The plaintiffs argue that this court should decline to rule on this motion because the defendants have not provided the plaintiffs with a copy of Countrywide's mortgage file as part of its initial disclosures under Federal Rule of Civil Procedure 26(a) and in response to the plaintiffs' requests for production. The plaintiffs contend that these documents are necessary "so a determination can be made as to the assumption of liabilities of Countrywide by Bank of America and BAC Home Loan Servicing, L.P." (Docket Entry No. 22 at 3-4). The assumption of Countrywide's liabilities is not raised by the defendants' motion to dismiss. The plaintiffs have not shown why this court should delay ruling on the defendants' motion.

The elements of promissory estoppel in Texas are: (1) a promise; (2) foreseeability of reliance thereon by the promisor; and (3) substantial reliance by the promisee to her detriment. English v. Fischer, 660 S.W.2d 521, 524 (Tex. 1983). Promissory estoppel is a cause of action available to a promisee who has acted to her detriment in reasonable reliance on an otherwise unenforceable promise. Bell v. Bank of Am. Home Loan Servicing LP, 2012 WL 568755, at *5 (S.D. Tex. Feb. 21, 2012). Promissory estoppel is an alternative to a breach of contract claim. Allied Vista, Inc. v. Holt, 987 S.W.2d 138, 141 (Tex. App.—Houston [14th Dist.] 1999, pet. denied). "Promissory estoppel does not create a contract where none existed before, but only prevents a party from insisting upon his strict legal rights when it would be unjust to allow him to enforce them." Ford v. City State Bank of Palacios, 44 S.W.3d 121, 139 (Tex. App.—Corpus Christi 2001, no pet.).

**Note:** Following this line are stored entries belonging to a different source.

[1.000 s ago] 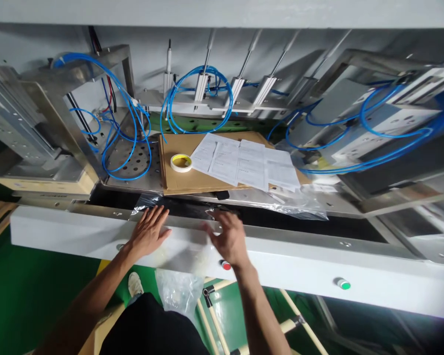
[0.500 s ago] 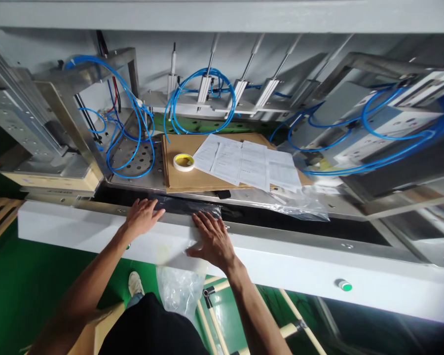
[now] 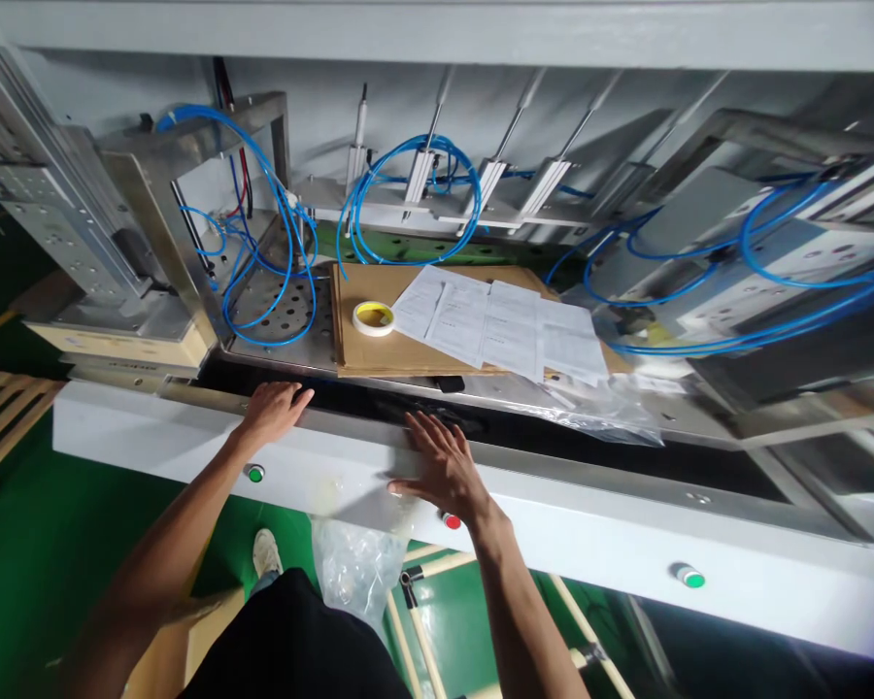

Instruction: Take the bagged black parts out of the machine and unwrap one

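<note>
Closest to the camera, a clear plastic bag [image 3: 356, 553] hangs down off the front of the white machine beam [image 3: 554, 515], its top draped flat over the beam. Both hands are spread wide and flat, gripping nothing: the left hand [image 3: 271, 412] rests on the beam's far edge to the left of the bag, and the right hand [image 3: 444, 464] presses the film on top of the beam, just above a red button [image 3: 450, 521]. Beyond the beam sits a cardboard sheet [image 3: 379, 340] with a yellow tape roll [image 3: 374, 317] and printed papers [image 3: 502, 325]. Behind that, blue air hoses [image 3: 400, 194].
</note>
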The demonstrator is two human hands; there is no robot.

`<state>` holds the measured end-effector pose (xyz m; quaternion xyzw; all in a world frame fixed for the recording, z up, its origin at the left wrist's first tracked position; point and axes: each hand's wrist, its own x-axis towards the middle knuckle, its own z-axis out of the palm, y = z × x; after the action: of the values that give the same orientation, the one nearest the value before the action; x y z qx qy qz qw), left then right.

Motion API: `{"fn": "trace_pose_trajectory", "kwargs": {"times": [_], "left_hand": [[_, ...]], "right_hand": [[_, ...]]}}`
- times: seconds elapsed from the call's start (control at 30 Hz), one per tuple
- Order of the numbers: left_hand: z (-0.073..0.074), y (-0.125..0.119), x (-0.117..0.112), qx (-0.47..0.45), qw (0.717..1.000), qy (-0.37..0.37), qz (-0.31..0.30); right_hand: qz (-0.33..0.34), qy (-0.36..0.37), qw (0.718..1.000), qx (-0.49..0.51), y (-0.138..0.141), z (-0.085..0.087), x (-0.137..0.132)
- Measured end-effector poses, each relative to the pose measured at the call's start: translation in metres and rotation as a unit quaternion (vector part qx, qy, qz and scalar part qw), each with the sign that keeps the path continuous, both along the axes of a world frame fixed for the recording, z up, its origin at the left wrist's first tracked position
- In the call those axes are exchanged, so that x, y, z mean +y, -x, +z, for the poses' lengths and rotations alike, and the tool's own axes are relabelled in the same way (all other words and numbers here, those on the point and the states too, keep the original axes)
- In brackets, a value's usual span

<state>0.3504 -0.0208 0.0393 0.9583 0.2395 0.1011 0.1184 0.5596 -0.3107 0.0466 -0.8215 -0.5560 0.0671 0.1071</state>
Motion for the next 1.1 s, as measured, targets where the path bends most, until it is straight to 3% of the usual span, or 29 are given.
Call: {"fn": "trace_pose_trajectory", "kwargs": {"times": [0.13, 0.27, 0.6, 0.77, 0.87, 0.93, 1.0, 1.1], "left_hand": [[0.003, 0.019, -0.012, -0.022, 0.999, -0.006, -0.041], [-0.001, 0.035, -0.017, -0.021, 0.998, -0.002, -0.063], [-0.02, 0.024, -0.007, -0.033, 0.998, 0.028, -0.037], [-0.015, 0.028, -0.005, -0.089, 0.994, 0.056, -0.017], [-0.007, 0.042, -0.006, -0.153, 0.985, 0.065, 0.04], [-0.007, 0.06, -0.015, -0.195, 0.972, 0.064, 0.117], [-0.017, 0.085, -0.037, -0.222, 0.948, 0.062, 0.221], [-0.048, 0.13, -0.096, -0.223, 0.893, 0.077, 0.384]], "right_hand": [[0.001, 0.047, 0.998, 0.03, -0.012, 0.007, 0.007], [0.005, 0.032, 0.999, 0.039, -0.019, 0.013, 0.007], [0.009, -0.031, 0.998, -0.045, 0.008, -0.012, -0.01], [0.007, -0.032, 0.998, -0.055, 0.007, -0.015, -0.017], [0.021, -0.046, 0.996, -0.07, 0.001, -0.019, -0.019], [0.036, -0.075, 0.994, -0.075, -0.003, -0.022, -0.018], [0.053, -0.124, 0.989, -0.064, -0.005, -0.024, -0.015], [0.067, -0.229, 0.971, -0.019, -0.008, -0.027, -0.016]]}}
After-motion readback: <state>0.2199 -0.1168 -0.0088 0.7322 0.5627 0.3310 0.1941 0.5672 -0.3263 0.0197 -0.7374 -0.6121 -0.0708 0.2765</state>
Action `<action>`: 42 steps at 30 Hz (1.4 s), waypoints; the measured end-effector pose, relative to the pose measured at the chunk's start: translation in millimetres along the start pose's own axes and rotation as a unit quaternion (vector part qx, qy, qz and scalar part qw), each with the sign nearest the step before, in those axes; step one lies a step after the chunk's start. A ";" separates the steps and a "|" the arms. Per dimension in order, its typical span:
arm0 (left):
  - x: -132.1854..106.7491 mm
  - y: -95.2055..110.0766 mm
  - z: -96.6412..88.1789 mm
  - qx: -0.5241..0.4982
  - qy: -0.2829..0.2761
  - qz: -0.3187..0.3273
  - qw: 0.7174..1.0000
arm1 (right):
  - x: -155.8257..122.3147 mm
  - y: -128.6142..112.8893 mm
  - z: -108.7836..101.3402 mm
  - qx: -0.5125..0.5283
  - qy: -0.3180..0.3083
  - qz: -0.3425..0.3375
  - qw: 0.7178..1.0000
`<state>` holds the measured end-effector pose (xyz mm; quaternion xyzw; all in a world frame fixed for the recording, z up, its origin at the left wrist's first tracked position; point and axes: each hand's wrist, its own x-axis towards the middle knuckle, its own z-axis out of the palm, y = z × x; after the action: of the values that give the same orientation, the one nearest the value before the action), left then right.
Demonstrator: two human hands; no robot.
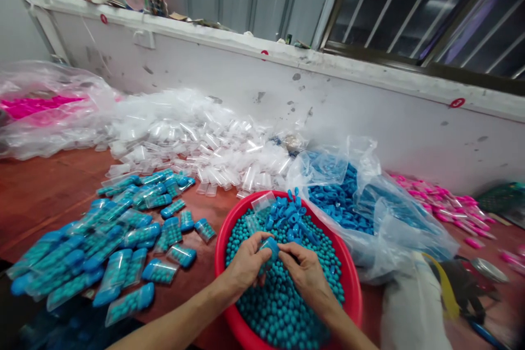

The defendants argue that the plaintiffs' promissory estoppel claims are barred by the statute of frauds. Under § 26.02 of the Texas Business and Commerce Code, the statute of frauds applies to loan agreements valued at more than $50,000. TEX. BUS. & COM. CODE § 26.02; see also Deuley v. Chase Home Finance LLC, 2006 WL 1155230, at *2 (S.D. Tex. Apr. 25, 2006) ("The oral modification in this case relates to the original loan agreement, which must be in writing because it exceeds $50,000. Thus, the modification is also required to be in writing to comply with the statute of frauds." (citing § 26.02(a)(2))). For statute-of-frauds purposes, Texas law defines "loan agreement" broadly to include "one or more promises . . . pursuant to which a financial institution . . . agrees to . . . delay repayment of money, goods, or another things of value or to otherwise extend credit or make a financial accommodation." TEX. BUS. & COM. CODE § 26.02(a)(2). The plaintiffs allege that they executed a promissory note in favor of Countywide for $170,000. (Docket Entry No. 20, ¶ 6). The alleged agreement to defer the mortgage payments is covered by the statute of frauds.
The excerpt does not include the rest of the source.